WHAT YOU WILL DO -> Those lines of the records that contain "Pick" are to be located and copied.

Items from a data source:
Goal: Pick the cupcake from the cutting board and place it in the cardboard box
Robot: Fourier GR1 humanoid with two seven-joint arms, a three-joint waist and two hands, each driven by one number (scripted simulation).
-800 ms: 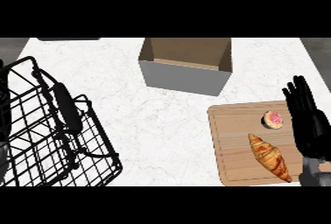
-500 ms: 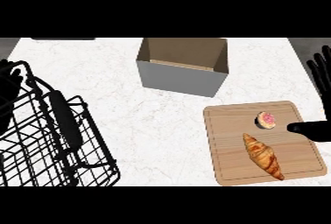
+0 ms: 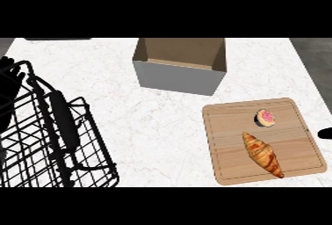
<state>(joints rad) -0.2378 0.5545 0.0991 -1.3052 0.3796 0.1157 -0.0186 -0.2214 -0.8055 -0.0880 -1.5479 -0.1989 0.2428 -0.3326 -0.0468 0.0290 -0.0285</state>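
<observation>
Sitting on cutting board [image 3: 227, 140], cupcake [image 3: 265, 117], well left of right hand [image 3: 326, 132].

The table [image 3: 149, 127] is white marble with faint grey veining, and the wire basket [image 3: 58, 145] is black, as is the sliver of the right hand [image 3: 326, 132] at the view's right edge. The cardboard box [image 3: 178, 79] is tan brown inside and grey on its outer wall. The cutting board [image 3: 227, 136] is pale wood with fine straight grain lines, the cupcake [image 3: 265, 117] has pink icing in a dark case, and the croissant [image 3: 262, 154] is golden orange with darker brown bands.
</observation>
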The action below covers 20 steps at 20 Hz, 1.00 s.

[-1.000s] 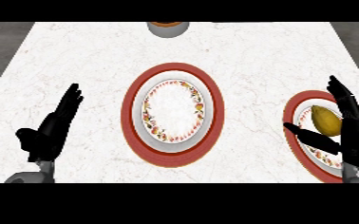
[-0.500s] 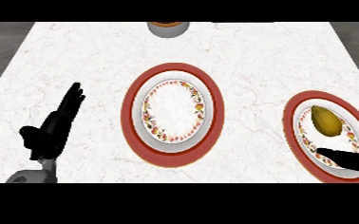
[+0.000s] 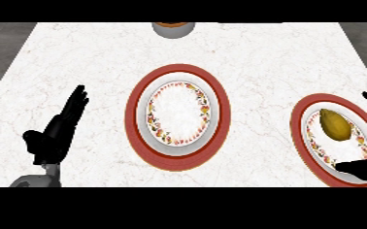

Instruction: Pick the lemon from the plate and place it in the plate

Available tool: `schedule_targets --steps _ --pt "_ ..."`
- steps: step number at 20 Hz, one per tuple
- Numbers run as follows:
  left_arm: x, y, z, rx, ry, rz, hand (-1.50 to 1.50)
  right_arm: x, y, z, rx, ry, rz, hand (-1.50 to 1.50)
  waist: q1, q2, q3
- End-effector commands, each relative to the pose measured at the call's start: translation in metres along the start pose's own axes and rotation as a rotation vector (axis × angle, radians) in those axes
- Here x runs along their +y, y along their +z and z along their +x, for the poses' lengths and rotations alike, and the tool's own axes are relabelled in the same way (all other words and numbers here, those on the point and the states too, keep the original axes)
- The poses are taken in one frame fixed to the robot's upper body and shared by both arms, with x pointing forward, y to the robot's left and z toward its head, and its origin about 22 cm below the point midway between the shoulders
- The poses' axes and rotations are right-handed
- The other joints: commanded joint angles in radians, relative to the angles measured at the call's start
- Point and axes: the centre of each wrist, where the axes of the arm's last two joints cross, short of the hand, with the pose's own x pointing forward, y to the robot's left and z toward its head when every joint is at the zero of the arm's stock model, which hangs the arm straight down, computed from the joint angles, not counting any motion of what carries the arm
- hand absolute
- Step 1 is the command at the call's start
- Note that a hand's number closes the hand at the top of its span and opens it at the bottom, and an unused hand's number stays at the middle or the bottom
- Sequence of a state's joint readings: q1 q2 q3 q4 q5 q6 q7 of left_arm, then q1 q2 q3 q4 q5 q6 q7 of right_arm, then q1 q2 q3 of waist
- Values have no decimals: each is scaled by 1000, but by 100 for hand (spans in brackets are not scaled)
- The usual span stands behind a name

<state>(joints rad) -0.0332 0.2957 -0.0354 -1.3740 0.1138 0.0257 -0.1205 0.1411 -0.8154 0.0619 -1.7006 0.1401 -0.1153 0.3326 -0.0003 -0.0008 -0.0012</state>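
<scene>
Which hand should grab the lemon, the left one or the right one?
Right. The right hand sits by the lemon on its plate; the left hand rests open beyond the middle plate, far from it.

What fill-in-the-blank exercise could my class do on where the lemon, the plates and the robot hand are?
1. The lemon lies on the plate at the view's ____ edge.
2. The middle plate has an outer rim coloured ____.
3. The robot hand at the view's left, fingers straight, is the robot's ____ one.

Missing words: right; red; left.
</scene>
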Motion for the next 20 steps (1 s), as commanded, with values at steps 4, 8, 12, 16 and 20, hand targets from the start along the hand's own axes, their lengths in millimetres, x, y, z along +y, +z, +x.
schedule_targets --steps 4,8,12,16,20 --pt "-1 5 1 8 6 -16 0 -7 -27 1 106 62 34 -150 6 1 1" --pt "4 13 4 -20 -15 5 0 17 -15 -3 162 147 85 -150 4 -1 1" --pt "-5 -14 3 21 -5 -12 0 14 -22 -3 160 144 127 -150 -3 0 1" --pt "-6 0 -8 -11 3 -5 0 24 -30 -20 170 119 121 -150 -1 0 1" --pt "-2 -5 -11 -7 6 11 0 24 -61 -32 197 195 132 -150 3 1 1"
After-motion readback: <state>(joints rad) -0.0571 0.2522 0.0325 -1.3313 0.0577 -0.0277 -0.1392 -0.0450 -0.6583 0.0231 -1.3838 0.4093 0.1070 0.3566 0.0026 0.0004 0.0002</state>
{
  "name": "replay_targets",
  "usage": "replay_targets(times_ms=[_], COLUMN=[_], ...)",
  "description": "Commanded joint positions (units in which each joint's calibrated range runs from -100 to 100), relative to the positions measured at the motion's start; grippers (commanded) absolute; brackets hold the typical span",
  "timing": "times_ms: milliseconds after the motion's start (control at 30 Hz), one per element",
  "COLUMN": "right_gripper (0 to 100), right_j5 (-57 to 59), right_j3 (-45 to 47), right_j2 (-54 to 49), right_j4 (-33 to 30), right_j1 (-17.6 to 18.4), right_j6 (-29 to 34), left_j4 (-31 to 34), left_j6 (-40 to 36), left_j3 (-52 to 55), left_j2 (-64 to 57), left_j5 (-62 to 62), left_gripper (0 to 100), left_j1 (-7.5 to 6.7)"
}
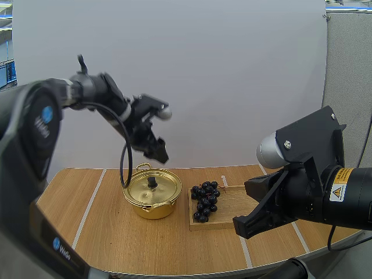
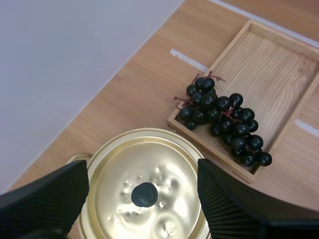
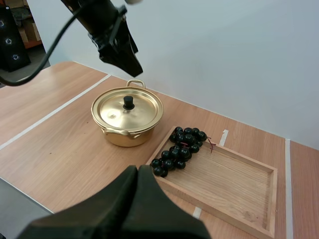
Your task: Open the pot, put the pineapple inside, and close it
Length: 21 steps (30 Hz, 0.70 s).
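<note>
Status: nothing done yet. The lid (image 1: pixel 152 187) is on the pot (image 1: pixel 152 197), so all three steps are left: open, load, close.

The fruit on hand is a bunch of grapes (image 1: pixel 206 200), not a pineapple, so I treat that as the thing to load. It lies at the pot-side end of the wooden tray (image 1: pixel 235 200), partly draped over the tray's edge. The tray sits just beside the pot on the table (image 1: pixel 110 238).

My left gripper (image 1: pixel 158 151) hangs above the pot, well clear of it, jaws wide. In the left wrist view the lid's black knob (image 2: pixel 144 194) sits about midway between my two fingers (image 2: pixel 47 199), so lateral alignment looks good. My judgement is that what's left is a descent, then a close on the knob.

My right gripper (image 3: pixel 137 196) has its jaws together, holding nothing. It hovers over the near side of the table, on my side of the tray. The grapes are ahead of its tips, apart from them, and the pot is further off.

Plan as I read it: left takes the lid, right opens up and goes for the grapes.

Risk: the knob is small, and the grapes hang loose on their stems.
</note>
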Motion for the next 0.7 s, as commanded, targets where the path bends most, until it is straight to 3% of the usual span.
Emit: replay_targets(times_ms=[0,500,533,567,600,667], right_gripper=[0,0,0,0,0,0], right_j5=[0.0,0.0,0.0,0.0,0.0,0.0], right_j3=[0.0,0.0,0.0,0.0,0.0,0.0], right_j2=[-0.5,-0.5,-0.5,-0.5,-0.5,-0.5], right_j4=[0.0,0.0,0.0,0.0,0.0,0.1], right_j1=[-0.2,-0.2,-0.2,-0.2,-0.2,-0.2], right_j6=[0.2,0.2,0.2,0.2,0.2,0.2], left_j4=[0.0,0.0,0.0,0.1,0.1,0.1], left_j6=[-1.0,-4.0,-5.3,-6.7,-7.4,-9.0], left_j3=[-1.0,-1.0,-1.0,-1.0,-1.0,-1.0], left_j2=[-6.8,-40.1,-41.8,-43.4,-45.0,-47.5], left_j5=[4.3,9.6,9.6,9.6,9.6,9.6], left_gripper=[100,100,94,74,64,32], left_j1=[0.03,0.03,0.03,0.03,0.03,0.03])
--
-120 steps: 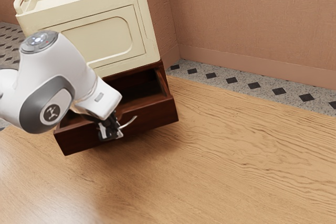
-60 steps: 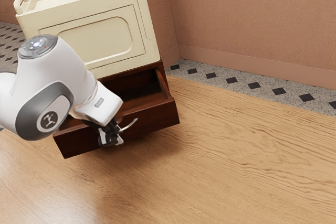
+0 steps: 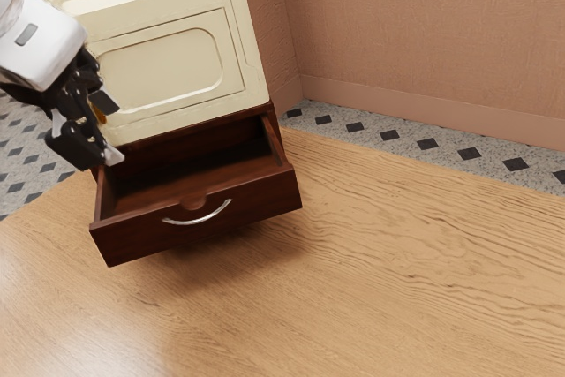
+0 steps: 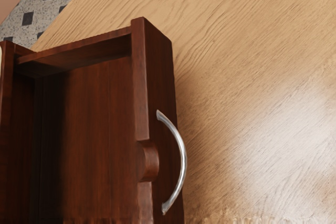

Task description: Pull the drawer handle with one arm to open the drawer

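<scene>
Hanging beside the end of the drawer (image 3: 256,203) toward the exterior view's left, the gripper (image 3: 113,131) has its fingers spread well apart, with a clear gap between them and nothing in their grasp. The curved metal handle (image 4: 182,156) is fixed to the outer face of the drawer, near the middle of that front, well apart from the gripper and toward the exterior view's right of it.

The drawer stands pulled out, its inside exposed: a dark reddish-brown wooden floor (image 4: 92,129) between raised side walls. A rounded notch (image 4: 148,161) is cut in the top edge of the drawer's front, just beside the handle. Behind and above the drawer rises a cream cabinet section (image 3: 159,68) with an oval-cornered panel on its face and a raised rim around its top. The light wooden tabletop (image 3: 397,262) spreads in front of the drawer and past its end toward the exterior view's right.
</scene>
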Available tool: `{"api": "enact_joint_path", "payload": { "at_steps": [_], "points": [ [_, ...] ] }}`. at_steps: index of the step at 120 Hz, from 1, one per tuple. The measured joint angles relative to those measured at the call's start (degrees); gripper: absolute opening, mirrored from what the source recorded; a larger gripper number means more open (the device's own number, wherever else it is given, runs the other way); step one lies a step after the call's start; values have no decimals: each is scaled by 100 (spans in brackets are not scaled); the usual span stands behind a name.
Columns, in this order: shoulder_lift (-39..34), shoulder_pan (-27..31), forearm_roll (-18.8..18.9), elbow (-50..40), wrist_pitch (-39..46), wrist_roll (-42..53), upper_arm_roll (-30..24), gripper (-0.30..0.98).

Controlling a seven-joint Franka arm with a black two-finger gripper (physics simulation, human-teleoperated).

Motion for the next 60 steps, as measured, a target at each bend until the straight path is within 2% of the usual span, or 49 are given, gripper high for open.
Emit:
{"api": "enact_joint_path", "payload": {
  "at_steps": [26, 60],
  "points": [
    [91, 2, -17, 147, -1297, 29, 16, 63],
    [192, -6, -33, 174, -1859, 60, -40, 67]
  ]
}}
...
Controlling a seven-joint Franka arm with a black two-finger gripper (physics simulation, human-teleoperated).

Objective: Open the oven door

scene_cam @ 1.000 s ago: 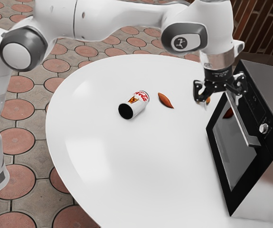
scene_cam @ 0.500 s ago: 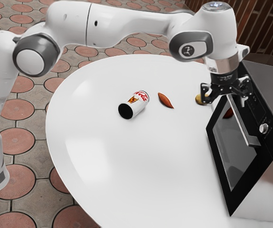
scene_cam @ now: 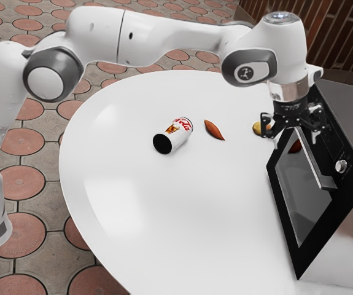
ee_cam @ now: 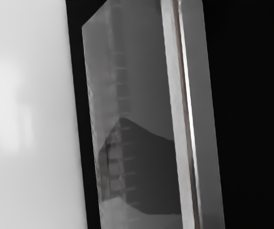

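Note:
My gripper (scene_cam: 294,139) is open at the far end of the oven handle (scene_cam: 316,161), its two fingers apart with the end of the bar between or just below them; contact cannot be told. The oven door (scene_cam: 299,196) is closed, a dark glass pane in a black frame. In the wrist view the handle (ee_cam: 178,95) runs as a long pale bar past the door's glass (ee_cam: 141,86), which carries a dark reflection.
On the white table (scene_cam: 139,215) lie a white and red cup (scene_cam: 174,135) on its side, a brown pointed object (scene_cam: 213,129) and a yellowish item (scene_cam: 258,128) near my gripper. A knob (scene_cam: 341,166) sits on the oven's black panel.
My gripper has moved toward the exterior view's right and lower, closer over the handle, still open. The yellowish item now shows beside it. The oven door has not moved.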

REPLY ->
Goal: Pick the cupcake from the cutting board and place it in the cardboard box
Instruction: Pick the lemon from the plate and place it in the plate

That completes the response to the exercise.